AmbiCreator – producing Audio for VR and 360° content with the OC818
AmbiCreator – producing Audio for VR and 360° content with the OC818
by Christoph Frank
This is my second blog post for Austrian Audio, but this time it will not be about hardware development but software instead.
At this year’s AES show we will release our new plugin, called the AmbiCreator, which can be used with a pair of OC818 microphones to create Audio for VR and 360° videos.
We wanted to showcase it at the fair show together with our headphones, but as these are special times for all of us here is the “release show” as a blog post.
So, lights off, spots on…
What is ambisonic?
When we talk about audio for VR and 360° videos, we need to talk about ambisonics.
There is a ton of information about ambisonics on the internet – and whereas scientific papers like e.g. in the AES archives show the great development in this field, most of what you find online is just copy and paste of the same graph showing the balloon plots of the different orders of ambisonics: I bet the graph comes as the first picture if you google ambisonics.
However, as I have the feeling that this doesn’t help most people in the audio industry let me try to explain it in more hands-on audio terms.

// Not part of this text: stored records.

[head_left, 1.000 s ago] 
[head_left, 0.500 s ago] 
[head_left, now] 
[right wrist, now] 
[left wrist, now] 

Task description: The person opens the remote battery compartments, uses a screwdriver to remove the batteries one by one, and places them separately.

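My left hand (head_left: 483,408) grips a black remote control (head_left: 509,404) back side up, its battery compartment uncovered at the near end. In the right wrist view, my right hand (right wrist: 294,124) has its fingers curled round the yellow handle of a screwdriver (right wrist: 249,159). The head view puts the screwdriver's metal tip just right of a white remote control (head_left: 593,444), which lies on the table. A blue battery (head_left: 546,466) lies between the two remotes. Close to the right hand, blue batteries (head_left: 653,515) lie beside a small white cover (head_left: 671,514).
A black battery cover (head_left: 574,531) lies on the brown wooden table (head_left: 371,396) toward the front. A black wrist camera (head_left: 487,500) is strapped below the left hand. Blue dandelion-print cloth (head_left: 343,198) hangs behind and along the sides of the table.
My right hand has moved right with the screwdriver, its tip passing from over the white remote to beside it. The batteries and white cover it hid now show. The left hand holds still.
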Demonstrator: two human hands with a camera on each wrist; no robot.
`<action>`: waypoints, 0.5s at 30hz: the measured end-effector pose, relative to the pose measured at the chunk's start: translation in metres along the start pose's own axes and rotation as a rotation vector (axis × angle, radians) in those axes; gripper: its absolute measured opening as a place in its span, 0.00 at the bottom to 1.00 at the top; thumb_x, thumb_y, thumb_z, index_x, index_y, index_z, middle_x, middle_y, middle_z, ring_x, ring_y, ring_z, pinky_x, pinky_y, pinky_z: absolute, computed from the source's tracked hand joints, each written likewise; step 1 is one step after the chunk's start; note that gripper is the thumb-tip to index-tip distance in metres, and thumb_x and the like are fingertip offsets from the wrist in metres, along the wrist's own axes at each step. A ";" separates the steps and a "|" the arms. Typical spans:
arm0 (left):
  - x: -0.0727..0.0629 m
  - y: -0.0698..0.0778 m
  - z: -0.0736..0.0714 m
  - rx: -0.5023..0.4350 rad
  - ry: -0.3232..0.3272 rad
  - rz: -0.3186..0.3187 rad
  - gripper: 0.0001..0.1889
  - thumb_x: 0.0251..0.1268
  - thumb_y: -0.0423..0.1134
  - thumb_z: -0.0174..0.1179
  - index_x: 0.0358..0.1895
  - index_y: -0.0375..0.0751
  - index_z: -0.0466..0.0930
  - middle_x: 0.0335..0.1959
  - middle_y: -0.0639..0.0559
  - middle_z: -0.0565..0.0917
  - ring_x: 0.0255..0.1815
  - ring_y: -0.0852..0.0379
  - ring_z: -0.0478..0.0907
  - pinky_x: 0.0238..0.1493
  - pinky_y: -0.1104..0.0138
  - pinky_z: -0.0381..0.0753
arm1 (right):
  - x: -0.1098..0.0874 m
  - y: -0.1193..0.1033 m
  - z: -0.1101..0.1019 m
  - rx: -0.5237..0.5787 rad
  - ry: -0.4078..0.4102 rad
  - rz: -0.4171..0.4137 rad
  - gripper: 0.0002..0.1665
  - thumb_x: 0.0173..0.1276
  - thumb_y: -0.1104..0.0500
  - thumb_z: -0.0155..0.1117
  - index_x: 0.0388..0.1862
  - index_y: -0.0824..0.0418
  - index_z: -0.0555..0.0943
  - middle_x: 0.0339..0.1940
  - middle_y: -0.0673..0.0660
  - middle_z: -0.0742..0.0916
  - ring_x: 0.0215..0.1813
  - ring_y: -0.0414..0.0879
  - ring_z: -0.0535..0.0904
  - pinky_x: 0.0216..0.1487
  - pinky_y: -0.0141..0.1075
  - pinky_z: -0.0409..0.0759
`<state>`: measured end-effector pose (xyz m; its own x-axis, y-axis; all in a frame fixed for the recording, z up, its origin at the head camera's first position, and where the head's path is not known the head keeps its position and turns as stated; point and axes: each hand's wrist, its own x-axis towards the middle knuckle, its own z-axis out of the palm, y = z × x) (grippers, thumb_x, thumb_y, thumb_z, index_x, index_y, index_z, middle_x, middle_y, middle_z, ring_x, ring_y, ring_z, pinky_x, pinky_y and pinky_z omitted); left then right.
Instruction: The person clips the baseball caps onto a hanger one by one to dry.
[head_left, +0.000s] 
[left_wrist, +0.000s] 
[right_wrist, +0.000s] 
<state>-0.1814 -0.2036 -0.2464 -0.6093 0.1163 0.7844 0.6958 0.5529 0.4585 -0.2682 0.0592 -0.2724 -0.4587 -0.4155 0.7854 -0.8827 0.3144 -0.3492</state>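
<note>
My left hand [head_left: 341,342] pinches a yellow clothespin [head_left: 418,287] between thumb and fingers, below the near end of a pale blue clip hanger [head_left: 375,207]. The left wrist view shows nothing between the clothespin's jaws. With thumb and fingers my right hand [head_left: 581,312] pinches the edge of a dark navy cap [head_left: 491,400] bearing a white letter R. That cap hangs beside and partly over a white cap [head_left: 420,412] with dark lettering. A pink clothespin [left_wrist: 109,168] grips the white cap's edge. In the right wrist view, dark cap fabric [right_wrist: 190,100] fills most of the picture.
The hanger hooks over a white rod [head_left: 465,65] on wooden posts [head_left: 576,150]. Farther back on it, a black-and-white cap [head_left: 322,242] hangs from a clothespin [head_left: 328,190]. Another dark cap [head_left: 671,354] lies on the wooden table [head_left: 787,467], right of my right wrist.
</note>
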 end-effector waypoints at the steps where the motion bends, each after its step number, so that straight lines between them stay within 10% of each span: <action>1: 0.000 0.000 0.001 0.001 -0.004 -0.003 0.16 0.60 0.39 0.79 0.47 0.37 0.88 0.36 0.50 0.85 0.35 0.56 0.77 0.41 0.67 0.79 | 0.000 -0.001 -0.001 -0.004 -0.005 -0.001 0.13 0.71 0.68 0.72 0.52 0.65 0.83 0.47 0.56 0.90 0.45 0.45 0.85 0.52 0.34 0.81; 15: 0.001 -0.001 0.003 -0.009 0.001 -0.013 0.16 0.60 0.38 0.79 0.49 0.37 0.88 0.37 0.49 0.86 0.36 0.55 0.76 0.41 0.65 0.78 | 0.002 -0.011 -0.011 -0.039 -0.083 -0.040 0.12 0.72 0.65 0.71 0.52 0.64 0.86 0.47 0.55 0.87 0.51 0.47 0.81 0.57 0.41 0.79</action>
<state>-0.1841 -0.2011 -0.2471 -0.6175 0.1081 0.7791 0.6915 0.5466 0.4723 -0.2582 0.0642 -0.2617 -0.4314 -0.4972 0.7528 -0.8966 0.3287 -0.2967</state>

My dear friends Franz Zotter and Mathias Frank from the Institute of Electronic Music, IEM Graz, also wrote a great book where I can especially recommend the first chapter – have a read, it’s for free!
As you probably already know, every polar pattern we normally use (figure-of-eight, cardioid, omni and everything in between) can be achieved by a combination of a figure-of-eight and an omni.
We also call this a mixture of the pressure (omni) and pressure-gradient (figure-of-eight) component.
This is actually also what you do when designing a microphone capsule – you try to achieve the appropriate combination of a “sealed” capsule (omni) and an open “figure-of-eight” capsule (where sound can also travel to the backside of the membrane) by finding the right acoustic resistance to balance them.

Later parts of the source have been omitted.